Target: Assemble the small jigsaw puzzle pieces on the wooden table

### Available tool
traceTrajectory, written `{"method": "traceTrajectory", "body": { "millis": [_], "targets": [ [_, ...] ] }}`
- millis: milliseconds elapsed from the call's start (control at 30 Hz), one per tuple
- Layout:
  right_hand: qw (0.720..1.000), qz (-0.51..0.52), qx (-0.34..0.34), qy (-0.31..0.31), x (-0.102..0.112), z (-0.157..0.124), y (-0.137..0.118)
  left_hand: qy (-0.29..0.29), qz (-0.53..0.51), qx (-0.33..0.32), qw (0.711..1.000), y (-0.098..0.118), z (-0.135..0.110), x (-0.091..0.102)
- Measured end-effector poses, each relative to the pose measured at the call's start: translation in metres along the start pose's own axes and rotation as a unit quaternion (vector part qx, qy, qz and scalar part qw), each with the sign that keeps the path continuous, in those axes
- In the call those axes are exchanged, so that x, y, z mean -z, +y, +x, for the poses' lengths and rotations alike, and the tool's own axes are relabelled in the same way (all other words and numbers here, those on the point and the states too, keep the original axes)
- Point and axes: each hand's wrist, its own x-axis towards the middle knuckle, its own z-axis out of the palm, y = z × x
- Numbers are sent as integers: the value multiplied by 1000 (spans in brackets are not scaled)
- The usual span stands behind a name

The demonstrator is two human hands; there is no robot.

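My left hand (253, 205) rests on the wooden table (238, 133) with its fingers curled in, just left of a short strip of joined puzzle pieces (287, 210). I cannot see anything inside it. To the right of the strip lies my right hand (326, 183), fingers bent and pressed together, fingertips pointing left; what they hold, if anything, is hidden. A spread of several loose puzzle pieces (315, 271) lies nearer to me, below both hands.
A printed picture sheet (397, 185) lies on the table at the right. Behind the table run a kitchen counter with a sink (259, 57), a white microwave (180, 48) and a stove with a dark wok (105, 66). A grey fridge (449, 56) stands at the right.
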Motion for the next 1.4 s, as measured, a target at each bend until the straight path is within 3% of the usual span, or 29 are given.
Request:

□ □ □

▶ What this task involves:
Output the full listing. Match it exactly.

▶ Expected answer:
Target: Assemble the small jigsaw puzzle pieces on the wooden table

### Available tool
traceTrajectory, written `{"method": "traceTrajectory", "body": { "millis": [_], "targets": [ [_, ...] ] }}`
- millis: milliseconds elapsed from the call's start (control at 30 Hz), one per tuple
- Layout:
  right_hand: qw (0.720..1.000), qz (-0.51..0.52), qx (-0.34..0.34), qy (-0.31..0.31), x (-0.102..0.112), z (-0.157..0.124), y (-0.137..0.118)
  left_hand: qy (-0.29..0.29), qz (-0.53..0.51), qx (-0.33..0.32), qw (0.711..1.000), y (-0.098..0.118), z (-0.135..0.110), x (-0.091..0.102)
- Measured end-effector poses, each relative to the pose measured at the call's start: translation in metres along the start pose's own axes and rotation as a unit quaternion (vector part qx, qy, qz and scalar part qw), each with the sign that keeps the path continuous, in those axes
- In the call those axes are exchanged, so that x, y, z mean -z, +y, +x, for the poses' lengths and rotations alike, and the tool's own axes are relabelled in the same way (all other words and numbers here, those on the point and the states too, keep the original axes)
- Point and axes: each hand's wrist, its own x-axis towards the middle knuckle, its own z-axis out of the palm, y = z × x
- Numbers are sent as integers: the value multiplied by 1000 (spans in brackets are not scaled)
- The usual span stands behind a name

The demonstrator is two human hands; there is no robot.

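My left hand (253, 205) rests on the wooden table (238, 133) with its fingers curled in, just left of a short strip of joined puzzle pieces (287, 210). I cannot see anything inside it. To the right of the strip lies my right hand (326, 183), fingers bent and pressed together, fingertips pointing left; what they hold, if anything, is hidden. A spread of several loose puzzle pieces (315, 271) lies nearer to me, below both hands.
A printed picture sheet (397, 185) lies on the table at the right. Behind the table run a kitchen counter with a sink (259, 57), a white microwave (180, 48) and a stove with a dark wok (105, 66). A grey fridge (449, 56) stands at the right.
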Motion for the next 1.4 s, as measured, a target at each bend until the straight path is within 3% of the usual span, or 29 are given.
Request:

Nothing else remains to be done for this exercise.